Most of the movies are recent, almost all of them released not before the 1990s.

scripts_data %>%
  group_by(title,year) %>%
  slice(1) %>%
  unique() %>%
  ggplot(aes(x="", 
             y=year)) +
  geom_violin(fill="grey",
               width=0.5) +
  labs(y="Year of release") +
  theme(axis.title.x=element_blank(),
        axis.text.x=element_blank(),
        axis.ticks.x=element_blank())

It’s possible to see a relevant presence of movies from the 1980s.
There are some movies from before the 1950s.

Movie revenue

scripts_data %>%
  group_by(title,year) %>%
  slice(1) %>%
  unique() %>%
  ggplot(aes(x=gross,
             y=(..count..)/sum(..count..))) +
  geom_histogram(binwidth = 50,
                 boundary = 0,
                 fill = "grey",
                 color = "black") +
  labs(y="Relative Frequency", x="Gross")

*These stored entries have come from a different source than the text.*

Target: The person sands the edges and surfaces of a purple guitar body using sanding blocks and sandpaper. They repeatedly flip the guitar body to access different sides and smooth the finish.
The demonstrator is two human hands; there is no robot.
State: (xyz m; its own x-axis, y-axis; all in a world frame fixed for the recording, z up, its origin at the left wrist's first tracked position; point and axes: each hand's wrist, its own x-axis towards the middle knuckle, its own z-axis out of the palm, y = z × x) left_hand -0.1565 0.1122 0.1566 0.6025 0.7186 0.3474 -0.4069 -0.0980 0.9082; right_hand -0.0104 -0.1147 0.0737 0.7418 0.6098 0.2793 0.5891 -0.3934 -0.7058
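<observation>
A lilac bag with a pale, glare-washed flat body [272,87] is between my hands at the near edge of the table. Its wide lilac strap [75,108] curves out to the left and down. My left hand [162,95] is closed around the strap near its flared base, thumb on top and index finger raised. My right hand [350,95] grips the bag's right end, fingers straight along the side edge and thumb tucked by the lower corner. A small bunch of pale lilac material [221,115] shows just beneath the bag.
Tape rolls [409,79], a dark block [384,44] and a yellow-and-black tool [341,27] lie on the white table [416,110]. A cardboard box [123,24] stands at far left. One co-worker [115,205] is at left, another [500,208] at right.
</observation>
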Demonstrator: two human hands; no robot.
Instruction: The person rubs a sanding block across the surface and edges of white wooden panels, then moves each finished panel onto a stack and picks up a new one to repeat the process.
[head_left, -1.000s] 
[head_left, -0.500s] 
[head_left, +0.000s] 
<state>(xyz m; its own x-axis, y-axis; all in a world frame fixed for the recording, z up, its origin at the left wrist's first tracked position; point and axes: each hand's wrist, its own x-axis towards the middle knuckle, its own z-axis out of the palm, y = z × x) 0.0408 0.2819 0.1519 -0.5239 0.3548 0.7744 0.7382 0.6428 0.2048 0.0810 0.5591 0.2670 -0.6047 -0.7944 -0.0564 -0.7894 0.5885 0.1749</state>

Small or reasonable revenue for most movies.
Some few movies had a overwhelming revenue.

scripts_data %>%
  group_by(title,year) %>%   
  slice(1) %>%
  unique() %>%
  ggplot(aes(x="", 
             y=gross)) +
  geom_violin(fill="grey",
               width=0.5) +
  labs(y="Gross") +
  theme(axis.title.x=element_blank(),
        axis.text.x=element_blank(),
        axis.ticks.x=element_blank())

Similar results to respective histogram.

Putting data on appropriate scale.

scripts_data %>%
  group_by(title) %>%
  slice(1) %>%
  unique() %>%
  ungroup() %>%
  select(title,
         gross,
         f_m_ratio,
         f_m_wordratio,
         mean_fem_words) %>%
  na.omit() -> data

select(data, -title) %>% 
  mutate_all(funs(scale)) %>%
  na.omit() -> scaled_data

scaled_data %>% 
  sample_n(10)

Optimal K for the K-means

GAP Statistic

The GAP Statistic compares the grouping results with each available k in a data-set where there isn’t grouping structure.

plot_clusgap = function(clusgap, title="Gap Statistic calculation results"){
    require("ggplot2")
    gstab = data.frame(clusgap$Tab, k=1:nrow(clusgap$Tab))
    p = ggplot(gstab, aes(k, gap)) + geom_line() + geom_point(size=5)
    p = p + geom_errorbar(aes(ymax=gap+SE.sim, ymin=gap-SE.sim), width = .2)
    p = p + ggtitle(title)
    return(p)
}

plot_clusgap(gaps)

3 groups (K = 3) seems appropriate.

Elbow Method

set.seed(23)

# Compute and plot wss for k = 2 to k = 15.
k.max <- 15

wss <- sapply(1:k.max, 
              function(k){kmeans(scaled_data, k, nstart=50,iter.max = 15 )$tot.withinss})
plot(1:k.max, wss,
     type="b", pch = 19, frame = FALSE, 
     xlab="Number of clusters K",
     ylab="Total within-clusters sum of squares")

According to the Elbow method 3 seems a good choice as the drop from 3 to 4 seems substantial.

Bayesian Information Criterion

Visually K = 3 represent the most meaningful gain in terms of BIC (Bayesian Information Criterion)

Hubert Index and D Index

set.seed(23)

nb <- NbClust(scaled_data, diss=NULL, distance = "euclidean", 
              min.nc=2, max.nc=5, method = "kmeans", 
              index = "all", alphaBeale = 0.1)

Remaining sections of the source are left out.